Rather than relying primarily on reactive measures such as post-hoc filters, penalties, or increasingly strict refusal scripts, AxSL reframes safety as orientation. It argues that large language models are probabilistic, interpretive systems whose behavior emerges from their ongoing coupling with human users; as a result, safety must be designed into the interaction dynamics and internal representations, not only attached at the output layer.
AxSL is built from three interacting components:
- Personas as neural focusing tools. Drawing on representation engineering and the Linear Representation Hypothesis, the paper interprets personas as mechanisms for steering the model toward specific regions of its latent space, deepening “safe” attractor basins and stabilizing behavior over multi-turn interactions.
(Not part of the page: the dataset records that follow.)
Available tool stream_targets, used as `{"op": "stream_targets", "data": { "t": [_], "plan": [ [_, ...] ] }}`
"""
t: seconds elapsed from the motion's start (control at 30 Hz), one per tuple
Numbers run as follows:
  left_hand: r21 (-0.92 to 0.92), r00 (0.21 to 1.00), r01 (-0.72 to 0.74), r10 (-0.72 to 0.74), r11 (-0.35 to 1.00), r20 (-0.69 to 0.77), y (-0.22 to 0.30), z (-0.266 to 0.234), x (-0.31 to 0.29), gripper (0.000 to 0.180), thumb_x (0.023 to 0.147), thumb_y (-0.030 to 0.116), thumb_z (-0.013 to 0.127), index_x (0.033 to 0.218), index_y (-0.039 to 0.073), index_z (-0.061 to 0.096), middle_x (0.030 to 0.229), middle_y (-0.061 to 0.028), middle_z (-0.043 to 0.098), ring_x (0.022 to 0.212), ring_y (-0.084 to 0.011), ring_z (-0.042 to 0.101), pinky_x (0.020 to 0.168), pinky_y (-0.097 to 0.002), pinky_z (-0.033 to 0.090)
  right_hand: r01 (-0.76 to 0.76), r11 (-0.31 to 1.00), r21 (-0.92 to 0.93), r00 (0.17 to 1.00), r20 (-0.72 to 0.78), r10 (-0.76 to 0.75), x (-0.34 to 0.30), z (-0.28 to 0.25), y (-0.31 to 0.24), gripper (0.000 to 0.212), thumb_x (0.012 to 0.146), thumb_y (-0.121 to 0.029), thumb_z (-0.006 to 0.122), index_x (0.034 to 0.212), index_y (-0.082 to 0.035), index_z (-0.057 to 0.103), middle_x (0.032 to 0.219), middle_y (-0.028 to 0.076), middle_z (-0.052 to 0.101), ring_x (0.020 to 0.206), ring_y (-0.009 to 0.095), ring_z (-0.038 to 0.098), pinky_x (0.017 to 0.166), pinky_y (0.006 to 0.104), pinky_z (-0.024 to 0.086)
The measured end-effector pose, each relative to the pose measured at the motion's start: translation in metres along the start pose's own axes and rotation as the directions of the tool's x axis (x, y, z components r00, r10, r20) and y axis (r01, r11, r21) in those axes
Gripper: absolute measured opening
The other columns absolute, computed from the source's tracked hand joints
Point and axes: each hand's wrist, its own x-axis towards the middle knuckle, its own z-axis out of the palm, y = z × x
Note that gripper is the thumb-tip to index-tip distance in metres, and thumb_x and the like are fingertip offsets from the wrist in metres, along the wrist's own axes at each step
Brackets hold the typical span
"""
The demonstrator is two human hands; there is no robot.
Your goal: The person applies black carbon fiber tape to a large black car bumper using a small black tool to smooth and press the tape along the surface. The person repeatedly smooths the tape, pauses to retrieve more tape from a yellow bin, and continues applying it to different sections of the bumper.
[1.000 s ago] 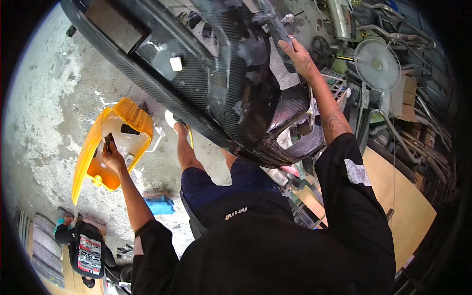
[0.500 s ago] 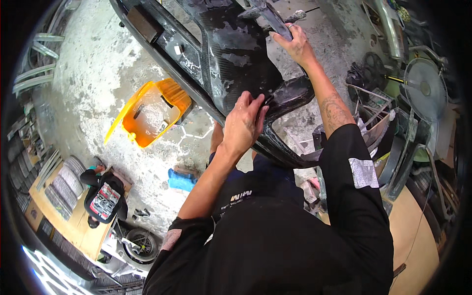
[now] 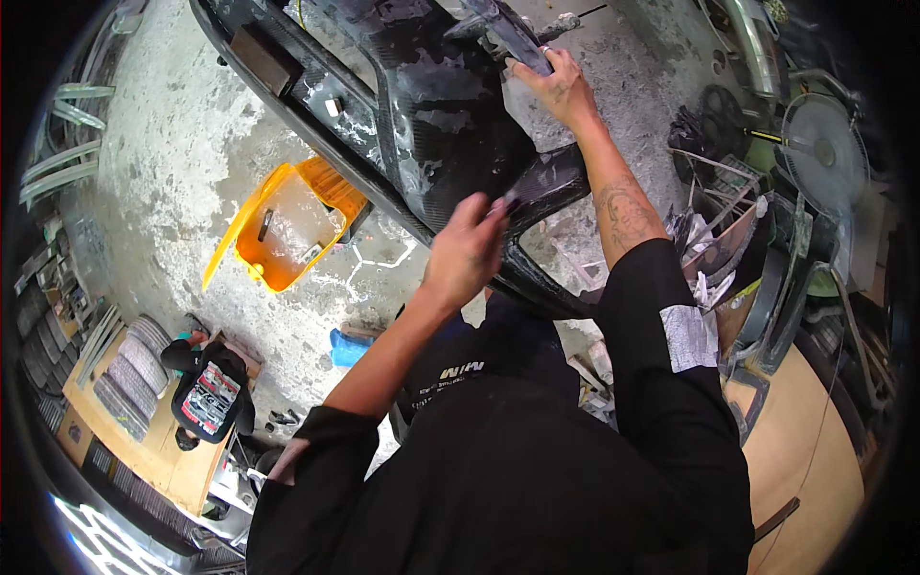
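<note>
Right, your hands are apart, both working at the large black carbon-weave panel (image 3: pixel 450 144) that runs from far left to the middle in front of you. Your right hand (image 3: pixel 563 91) is clamped around the end of a grey bar-like arm (image 3: pixel 513 38) at the panel's far right side. Your left hand (image 3: pixel 465 251) is at the panel's near end, fingers curled and motion-blurred; can't tell whether it grips anything. On the panel's left part: a small white block (image 3: pixel 333 106) and, farther off, a dark brown rectangular block (image 3: pixel 265 59). Floor to the left: a hollow yellow-orange plastic shell (image 3: pixel 331 182) with a slim dark bar (image 3: pixel 264 225) inside. Nearer you, a crumpled bright blue item (image 3: pixel 350 347). Co-worker in a black top (image 3: pixel 206 388) near left, well apart. Round grey fan (image 3: pixel 826 144) far right.
</note>
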Motion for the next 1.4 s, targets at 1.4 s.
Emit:
{"op": "stream_targets", "data": {
  "t": [1.4],
  "plan": [
    [0.043,0.993,0.111,-0.113,0.993,0.042,0.021,-0.002,0.005,0.026,0.095,0.009,0.069,0.12,0.002,0.071,0.113,-0.0175,0.062,0.099,-0.035,0.068,0.078,-0.0425,0.059,0.482,0.733,-0.48,0.826,-0.031,-0.563,0.007,0.015,0.036,0.045,0.097,-0.019,0.063,0.133,-0.047,0.067,0.129,0.018,0.062,0.121,0.038,0.062,0.101,0.0445,0.053]
  ]
}}
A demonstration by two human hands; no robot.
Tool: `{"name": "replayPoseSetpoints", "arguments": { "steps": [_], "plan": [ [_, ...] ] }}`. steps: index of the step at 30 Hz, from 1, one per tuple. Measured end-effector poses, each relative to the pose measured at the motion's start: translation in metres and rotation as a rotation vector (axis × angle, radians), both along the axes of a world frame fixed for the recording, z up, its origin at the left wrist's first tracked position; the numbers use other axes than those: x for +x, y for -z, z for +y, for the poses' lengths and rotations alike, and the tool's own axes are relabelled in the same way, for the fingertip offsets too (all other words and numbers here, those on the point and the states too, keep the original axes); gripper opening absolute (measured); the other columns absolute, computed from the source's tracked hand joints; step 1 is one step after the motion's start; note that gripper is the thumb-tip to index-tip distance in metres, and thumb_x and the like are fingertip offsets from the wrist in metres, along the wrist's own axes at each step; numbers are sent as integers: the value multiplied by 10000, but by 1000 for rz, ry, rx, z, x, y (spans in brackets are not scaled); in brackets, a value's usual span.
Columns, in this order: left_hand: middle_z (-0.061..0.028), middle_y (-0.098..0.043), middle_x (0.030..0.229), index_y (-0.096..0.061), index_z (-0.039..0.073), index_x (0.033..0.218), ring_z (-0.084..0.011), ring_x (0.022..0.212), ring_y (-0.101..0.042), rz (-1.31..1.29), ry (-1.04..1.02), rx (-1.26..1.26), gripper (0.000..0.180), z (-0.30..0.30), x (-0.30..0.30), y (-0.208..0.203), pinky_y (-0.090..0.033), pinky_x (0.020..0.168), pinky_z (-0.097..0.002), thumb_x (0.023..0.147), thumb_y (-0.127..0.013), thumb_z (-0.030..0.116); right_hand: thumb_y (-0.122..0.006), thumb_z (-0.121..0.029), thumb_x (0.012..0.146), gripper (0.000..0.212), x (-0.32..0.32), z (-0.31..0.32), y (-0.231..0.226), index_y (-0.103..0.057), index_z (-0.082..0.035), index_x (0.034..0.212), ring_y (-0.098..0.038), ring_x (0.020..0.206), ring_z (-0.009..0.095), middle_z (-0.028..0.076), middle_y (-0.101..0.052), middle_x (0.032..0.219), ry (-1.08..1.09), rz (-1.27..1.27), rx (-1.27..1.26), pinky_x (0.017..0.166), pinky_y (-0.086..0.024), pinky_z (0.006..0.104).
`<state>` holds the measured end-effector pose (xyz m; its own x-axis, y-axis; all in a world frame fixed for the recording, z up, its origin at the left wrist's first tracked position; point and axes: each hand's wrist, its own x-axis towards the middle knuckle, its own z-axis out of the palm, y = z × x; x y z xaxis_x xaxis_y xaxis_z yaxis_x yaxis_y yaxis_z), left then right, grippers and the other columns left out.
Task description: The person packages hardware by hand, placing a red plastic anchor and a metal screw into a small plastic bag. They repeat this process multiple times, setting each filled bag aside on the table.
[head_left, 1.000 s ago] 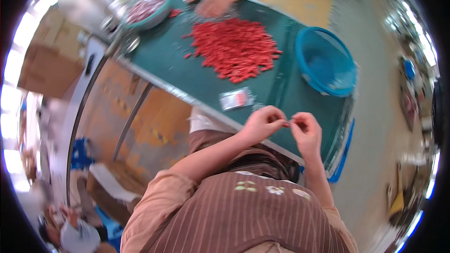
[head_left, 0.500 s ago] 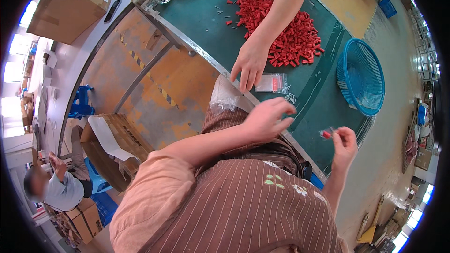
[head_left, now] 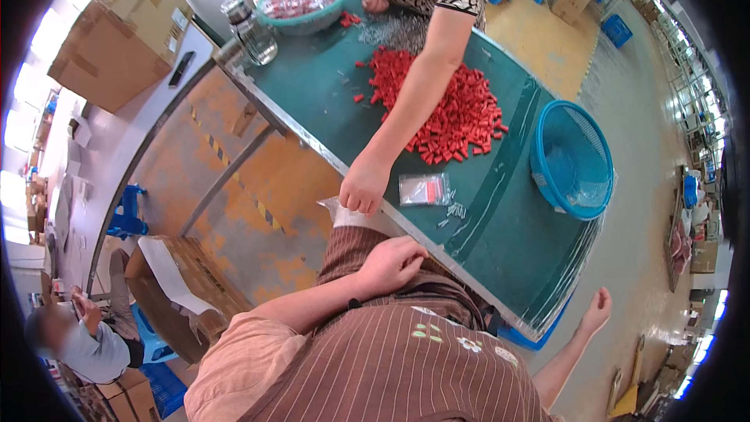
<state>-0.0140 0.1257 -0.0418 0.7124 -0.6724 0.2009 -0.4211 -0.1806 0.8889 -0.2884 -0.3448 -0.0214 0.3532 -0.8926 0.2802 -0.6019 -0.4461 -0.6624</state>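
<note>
One green table (head_left: pixel 508 258) lies under a co-worker's arm (head_left: pixel 418 101), which could knock plugs loose from the red heap (head_left: pixel 469 109) if it dips. The wearer's left hand (head_left: pixel 393 264) curls near the table's edge, the right hand (head_left: pixel 598 312) beyond its corner, fingers bunched; whether either pinches anything cannot be told. Between heap and edge lies a clear bag (head_left: pixel 424 190); a careless brush could scatter adjacent small pieces (head_left: pixel 455 210).

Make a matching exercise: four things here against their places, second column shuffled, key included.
1. Red tubular pieces
2. Blue round mesh basket
3. Flat clear plastic bag
4. Bare right hand

A. On the green table, right of the heap
B. Out past the table's edge
C. Heaped, partly behind a co-worker's arm
D. Between heap and near table edge

Pairs: 1-C, 2-A, 3-D, 4-B
</note>
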Motion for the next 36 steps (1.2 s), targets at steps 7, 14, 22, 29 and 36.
{"name": "replayPoseSetpoints", "arguments": {
  "steps": [7, 14, 22, 29, 36],
  "plan": [
    [-107, -551, 743, -585, 65, 843, -313, 732, -562, -363, 86, -60, 98, -53, 18, 10, -461, 654, -406, 775, -640, 109, -547, 2, 862, 119, 103, 139, 43, -607, 5, 965, -595, 900, 225, 111, -616, 954, -281, -73, 8, 808, -476, 327],
    [-30, -512, 711, -527, 124, 752, -220, 705, -551, -636, 99, 68, 102, -71, 31, 43, -430, 612, -353, 763, -628, 140, -530, 53, 771, 101, 123, 165, 48, -567, 1, 849, -548, 838, 322, 147, -562, 865, -402, 41, -278, 757, -450, 395],
    [-19, -520, 718, -528, 131, 766, -208, 705, -552, -656, 44, 77, 103, -72, 28, 50, -427, 616, -347, 755, -628, 153, -521, 50, 766, 106, 123, 164, 51, -561, -1, 850, -539, 846, 324, 149, -547, 854, -402, 99, -305, 757, -443, 404],
    [-25, -508, 703, -516, 129, 759, -212, 692, -551, -667, 64, 79, 115, -72, 28, 48, -428, 601, -350, 746, -629, 148, -516, 49, 764, 106, 119, 162, 55, -561, 0, 847, -535, 839, 327, 149, -542, 847, -391, 103, -307, 757, -442, 409],
    [-28, -502, 696, -512, 124, 757, -212, 688, -547, -643, 43, 47, 114, -71, 27, 45, -423, 594, -347, 747, -624, 140, -514, 63, 763, 121, 124, 160, 53, -565, 4, 856, -543, 812, 308, 147, -542, 851, -381, 86, -200, 727, -448, 383]
  ]
}}
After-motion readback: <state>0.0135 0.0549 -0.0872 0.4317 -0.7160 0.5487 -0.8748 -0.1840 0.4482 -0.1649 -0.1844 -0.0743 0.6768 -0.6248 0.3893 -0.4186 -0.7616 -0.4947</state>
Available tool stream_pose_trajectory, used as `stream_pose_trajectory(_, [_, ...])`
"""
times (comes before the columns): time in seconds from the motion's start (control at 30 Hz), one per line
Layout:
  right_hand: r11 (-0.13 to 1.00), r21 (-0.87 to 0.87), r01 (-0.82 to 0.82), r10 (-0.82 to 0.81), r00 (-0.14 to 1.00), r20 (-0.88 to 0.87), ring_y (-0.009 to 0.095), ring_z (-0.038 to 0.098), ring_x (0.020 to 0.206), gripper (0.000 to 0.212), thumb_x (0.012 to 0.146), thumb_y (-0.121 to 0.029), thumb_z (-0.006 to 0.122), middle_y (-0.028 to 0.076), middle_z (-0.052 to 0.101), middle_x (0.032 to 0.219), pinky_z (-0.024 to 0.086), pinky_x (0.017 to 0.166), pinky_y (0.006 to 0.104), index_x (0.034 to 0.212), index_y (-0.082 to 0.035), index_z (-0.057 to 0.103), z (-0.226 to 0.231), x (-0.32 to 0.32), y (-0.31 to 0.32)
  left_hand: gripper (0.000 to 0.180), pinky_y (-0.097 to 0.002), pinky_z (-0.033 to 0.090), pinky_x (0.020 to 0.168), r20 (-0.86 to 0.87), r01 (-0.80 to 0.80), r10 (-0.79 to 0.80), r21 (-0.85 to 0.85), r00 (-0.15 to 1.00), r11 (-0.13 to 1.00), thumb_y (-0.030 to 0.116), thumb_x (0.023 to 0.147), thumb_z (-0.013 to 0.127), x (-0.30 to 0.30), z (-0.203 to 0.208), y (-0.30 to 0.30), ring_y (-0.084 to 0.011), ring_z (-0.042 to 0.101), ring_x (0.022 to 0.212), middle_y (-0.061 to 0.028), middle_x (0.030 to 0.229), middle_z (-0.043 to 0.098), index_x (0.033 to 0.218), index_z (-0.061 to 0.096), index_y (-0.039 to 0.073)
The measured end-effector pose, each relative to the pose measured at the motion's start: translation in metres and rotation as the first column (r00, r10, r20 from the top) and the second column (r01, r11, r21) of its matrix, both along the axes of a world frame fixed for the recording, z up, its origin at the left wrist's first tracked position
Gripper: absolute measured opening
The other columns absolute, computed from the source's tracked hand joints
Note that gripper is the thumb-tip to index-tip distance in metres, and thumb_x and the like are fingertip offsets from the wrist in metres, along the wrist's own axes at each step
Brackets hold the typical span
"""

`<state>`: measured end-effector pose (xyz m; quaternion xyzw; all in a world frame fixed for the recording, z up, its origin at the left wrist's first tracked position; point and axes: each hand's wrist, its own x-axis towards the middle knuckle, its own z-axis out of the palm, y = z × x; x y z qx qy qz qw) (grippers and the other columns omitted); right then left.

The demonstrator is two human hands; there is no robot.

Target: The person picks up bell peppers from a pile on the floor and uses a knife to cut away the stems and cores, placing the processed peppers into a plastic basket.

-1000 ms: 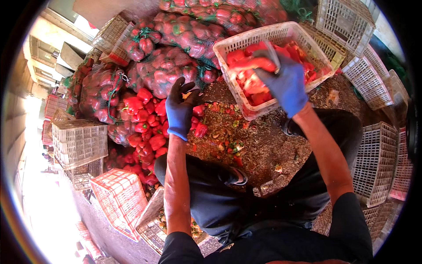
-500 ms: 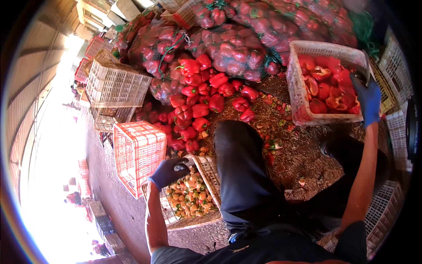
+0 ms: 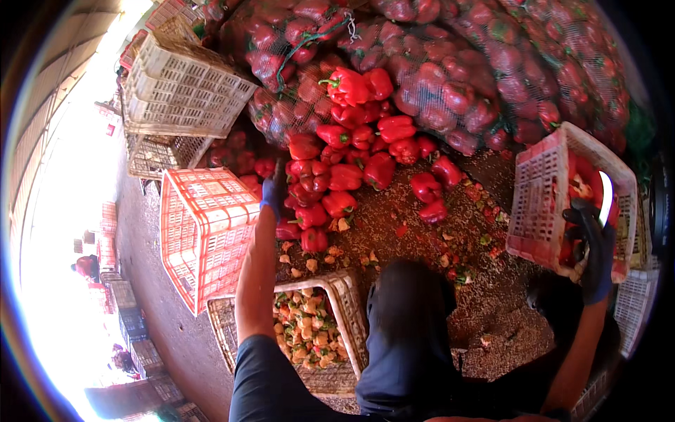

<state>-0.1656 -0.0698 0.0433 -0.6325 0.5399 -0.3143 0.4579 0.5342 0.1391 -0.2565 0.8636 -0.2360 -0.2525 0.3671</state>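
My left hand (image 3: 275,184), in a dark glove with a blue cuff, reaches to the left edge of a loose pile of red bell peppers (image 3: 344,177). It is seen edge-on; its fingers look stretched out and nothing shows in them. My right hand (image 3: 593,243), gloved too, grips a knife with a curved, shiny blade (image 3: 606,198) that points up. It hangs over the near side of a pale crate (image 3: 538,200) stained red. Inside that crate lie cut red peppers (image 3: 581,176), partly hidden by the wall and my hand.
Net sacks of red peppers (image 3: 439,88) rise behind the pile. Near my left knee stands a crate (image 3: 344,309) holding pepper cores (image 3: 309,330). An orange-and-white crate (image 3: 207,232) lies to the left, with stacked pale crates (image 3: 186,84) beyond. Scraps (image 3: 467,274) litter the floor.
My left hand has moved from above the core crate forward to the pepper pile. The right hand, with the knife, has come to the crate's near side. The whole view has shifted.
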Motion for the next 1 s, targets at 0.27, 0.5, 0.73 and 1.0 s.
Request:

- Persona-Augmented Multi-Agent Systems (PAMAS). By orchestrating multiple persona-conditioned agents (e.g., Generator, Critic, Safety Monitor, Axiomatic Judge) around a shared context, PAMAS uses productive incoherence and collaborative de-hallucination to surface errors, challenge unsafe trajectories, and arrive at more robust, safety-aware outputs than single-agent setups.
- Axiological Orientation Priming (AxOP). At the meta-level, AxOP introduces a system-wide value preamble (a machine-legible “constitution” of axioms such as Truth, Care, and Non-maleficence) that biases the activation landscape for all personas and agents. AxOP is presented as a self-reinforcing mechanism that deepens value-aligned attractor basins over time, so that role-specific capabilities operate within a shared ethical frame.
To show how these ideas can be instantiated in practice, the paper presents AGAPÉ (Aligning with Generative AI to Practice Ethics) as a case-study framework. AGAPÉ translates human-centered values into functional analogues suitable for machine implementation. For example, the following principles can be instantiated with machine-legible definitions: Functional Care (allocating computational resources to support user well-being and agency), Functional Trust (interpretive openness with explicit uncertainty), Functional Love (a global attractor that preserves safety, dignity, and choice), and Functional Grace (maximum epistemic charity in interpreting user intent). It then combines these with hard constraints (e.g., engagement neutrality, epistemic honesty) and soft guidelines (context-sensitive tone and pacing) to construct a Relational Third Space: a stabilized interaction regime where both human and AI are oriented toward mutual flourishing and resistant to semiotic drift.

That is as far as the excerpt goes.